Mobilité, congestion, pollution, compétitivité et aménagement urbain

Le nouveau gouvernement de la Coalition avenir Québec avait défini trois domaines d’intervention pendant la campagne électorale : l’économie, l’éducation et la santé. Après avoir été élu, François Legault a ajouté à cette liste l’environnement. Or, au cœur de ces quatre secteurs, on retrouve la planification du territoire et celle des transports, l’une ne pouvant aller sans l’autre, car, si nos villes sont mal conçues et, tout particulièrement, trop étalées, nos transports sont congestionnés, nos infrastructures de transport sont trop étendues et mal entretenues, notre air est pollué, nos citoyens sont en mauvaise santé, nos institutions d’enseignement sont mal réparties et en mauvais état, et nos économies urbaines ne peuvent rivaliser avec leurs concurrentes.

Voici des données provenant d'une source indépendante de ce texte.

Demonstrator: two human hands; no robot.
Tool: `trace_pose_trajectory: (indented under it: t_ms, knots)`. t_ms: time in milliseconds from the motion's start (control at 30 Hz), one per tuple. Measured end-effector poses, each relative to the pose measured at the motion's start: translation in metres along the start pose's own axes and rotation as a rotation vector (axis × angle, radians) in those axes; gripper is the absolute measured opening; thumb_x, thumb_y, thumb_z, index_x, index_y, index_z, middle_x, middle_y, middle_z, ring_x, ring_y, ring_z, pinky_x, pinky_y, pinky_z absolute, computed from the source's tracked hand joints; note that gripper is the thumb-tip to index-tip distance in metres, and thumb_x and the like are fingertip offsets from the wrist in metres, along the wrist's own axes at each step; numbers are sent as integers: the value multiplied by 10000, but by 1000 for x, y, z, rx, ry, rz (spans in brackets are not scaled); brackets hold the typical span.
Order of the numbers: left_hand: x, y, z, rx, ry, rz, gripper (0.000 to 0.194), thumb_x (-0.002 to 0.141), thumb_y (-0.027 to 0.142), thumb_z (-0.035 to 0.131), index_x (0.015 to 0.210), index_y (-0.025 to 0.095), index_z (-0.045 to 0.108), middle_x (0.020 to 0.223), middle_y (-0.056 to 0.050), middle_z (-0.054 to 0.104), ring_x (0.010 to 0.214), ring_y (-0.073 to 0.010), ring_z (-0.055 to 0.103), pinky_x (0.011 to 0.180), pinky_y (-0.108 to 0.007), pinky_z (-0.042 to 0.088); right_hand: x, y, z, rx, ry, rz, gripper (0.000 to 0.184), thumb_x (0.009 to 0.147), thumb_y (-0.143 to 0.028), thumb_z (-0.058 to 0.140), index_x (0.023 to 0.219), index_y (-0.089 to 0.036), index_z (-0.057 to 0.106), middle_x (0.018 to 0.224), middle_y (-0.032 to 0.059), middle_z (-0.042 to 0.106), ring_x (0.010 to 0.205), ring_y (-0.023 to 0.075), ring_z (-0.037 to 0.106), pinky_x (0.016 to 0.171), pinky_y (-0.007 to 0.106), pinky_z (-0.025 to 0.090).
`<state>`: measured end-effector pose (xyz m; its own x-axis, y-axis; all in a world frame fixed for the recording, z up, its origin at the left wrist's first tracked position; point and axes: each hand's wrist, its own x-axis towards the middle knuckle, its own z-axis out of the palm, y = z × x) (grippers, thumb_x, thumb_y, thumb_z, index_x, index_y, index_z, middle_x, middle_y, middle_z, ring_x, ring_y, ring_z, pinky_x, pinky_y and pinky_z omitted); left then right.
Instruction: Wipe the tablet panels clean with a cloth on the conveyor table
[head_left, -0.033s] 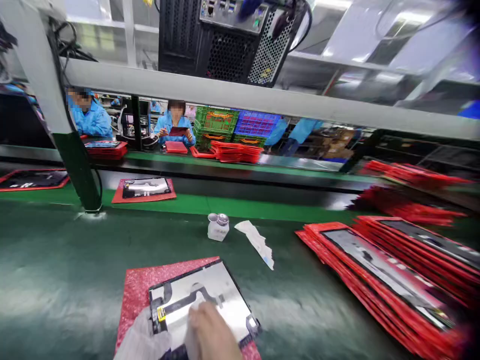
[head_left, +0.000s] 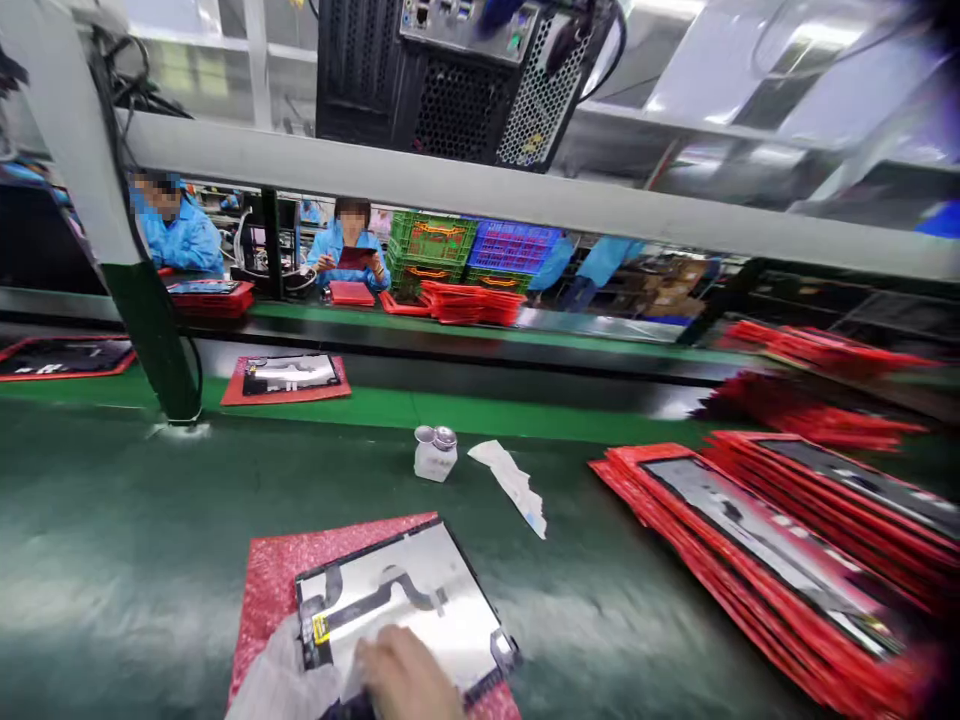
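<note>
A flat display panel [head_left: 450, 625], silvery back up with a dark flex cable and a yellow-edged connector [head_left: 322, 628], lies tilted on a red padded sheet [head_left: 274, 575]. My left hand [head_left: 285, 680], in a white glove, grips the panel's lower left edge. My bare right hand [head_left: 409, 672] is blurred and rests over the panel's lower middle, fingers bent and closed. Under its fingertips shows a smeared white piece that looks like cloth [head_left: 349, 682]. Beyond the panel stand a small white dispenser bottle [head_left: 435, 462] with a metal top and a crumpled white wipe [head_left: 514, 488].
Stacks of red sheets with panels [head_left: 720, 560] fill the right side. Another panel on a red sheet [head_left: 285, 378] lies at the far edge, by a green-and-white post [head_left: 154, 330]. A computer case [head_left: 450, 90] hangs overhead. Co-workers in blue [head_left: 349, 250] sit across.
My right hand has shifted slightly left and down across the panel, baring more of the dark cable. My left hand and the panel stay nearly in place.
</note>
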<state>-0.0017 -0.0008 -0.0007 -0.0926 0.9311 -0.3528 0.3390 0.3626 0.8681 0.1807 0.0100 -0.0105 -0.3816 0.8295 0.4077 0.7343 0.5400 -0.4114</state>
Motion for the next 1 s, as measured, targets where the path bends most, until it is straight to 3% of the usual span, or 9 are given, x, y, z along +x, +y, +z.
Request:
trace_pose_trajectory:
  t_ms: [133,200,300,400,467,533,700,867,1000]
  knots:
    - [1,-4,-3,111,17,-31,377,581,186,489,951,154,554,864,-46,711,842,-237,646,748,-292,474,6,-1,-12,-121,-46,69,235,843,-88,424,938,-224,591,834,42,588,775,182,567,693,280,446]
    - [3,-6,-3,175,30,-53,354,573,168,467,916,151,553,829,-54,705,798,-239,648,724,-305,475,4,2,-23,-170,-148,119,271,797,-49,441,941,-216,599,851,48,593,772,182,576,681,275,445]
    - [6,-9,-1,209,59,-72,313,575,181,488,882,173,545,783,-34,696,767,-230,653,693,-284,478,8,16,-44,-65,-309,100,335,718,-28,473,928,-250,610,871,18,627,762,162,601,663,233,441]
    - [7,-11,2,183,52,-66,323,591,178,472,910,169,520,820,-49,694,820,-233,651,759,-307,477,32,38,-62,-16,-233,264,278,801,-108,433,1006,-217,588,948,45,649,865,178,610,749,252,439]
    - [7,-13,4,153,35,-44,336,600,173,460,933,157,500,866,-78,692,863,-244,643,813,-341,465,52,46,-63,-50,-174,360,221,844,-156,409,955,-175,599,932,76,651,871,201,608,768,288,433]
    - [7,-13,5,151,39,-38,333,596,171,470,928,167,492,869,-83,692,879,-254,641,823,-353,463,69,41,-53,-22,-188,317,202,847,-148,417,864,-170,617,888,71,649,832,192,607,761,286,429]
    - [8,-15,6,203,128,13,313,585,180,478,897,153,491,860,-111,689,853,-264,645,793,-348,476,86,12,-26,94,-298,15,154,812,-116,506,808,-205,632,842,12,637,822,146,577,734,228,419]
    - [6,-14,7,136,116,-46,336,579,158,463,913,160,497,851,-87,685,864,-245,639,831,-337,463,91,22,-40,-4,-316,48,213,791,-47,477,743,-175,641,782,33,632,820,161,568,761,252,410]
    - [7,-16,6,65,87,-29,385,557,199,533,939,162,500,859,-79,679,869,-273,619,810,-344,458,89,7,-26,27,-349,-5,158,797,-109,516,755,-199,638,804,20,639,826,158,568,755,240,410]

Pour attirer des investissements qualitativement et quantitativement importants, il faut que nos villes soient fonctionnelles, fluides et saines, que leurs citoyens ne passent pas quotidiennement des heures dans le trafic, que nos infrastructures de transport soient en bon état, que les biens y circulent facilement, que les services d’urgence soient rapides et que nos écoles et universités soient de qualité et facilement accessibles. De cela, tous conviendront et tous reconnaîtront que la situation actuelle est loin d’être optimale.

Les promesses de la CAQ en matière d’aménagement et de transport

Le projet le plus intéressant proposé par la Coalition Avenir Québec au cours des dernières années est certainement le Projet Saint-Laurent, même si on a peu parlé au cours de la dernière campagne électorale. En le présentant le 23 mars 2013 au Conseil général de la CAQ, François Legault a proposé de faire de la vallée du Saint-Laurent la version québécoise de la Silicon Valley, « un endroit où l’imagination et la créativité deviendront le moteur de notre relance économique ».

La stratégie proposée consistait à partir de la vallée du Saint-Laurent, « ensuite il pourrait y avoir des pôles en Abitibi, en Outaouais et au Saguenay ». Pour y arriver, le principal moyen envisagé était d’investir massivement en éducation. L’aménagement venait loin derrière et se résumait, en bonne partie, à développer la navigation et les ports du Saint-Laurent.

Lors de la campagne électorale, les promesses ont porté beaucoup sur les investissements en transport. Pour la région de Québec, les deux principales promesses portent sur :

  • La création d’un troisième lien entre les rives gauche et droite du Saint-Laurent ; la CAQ en estime le coût à moins de 4 milliards de dollars (dixit Éric Caire) et elle s’engage à en lancer la construction dans un premier mandat ;
  • La mise en place du tramway proposé par le maire Labeaume dans le cadre de son « projet de transport structurant ».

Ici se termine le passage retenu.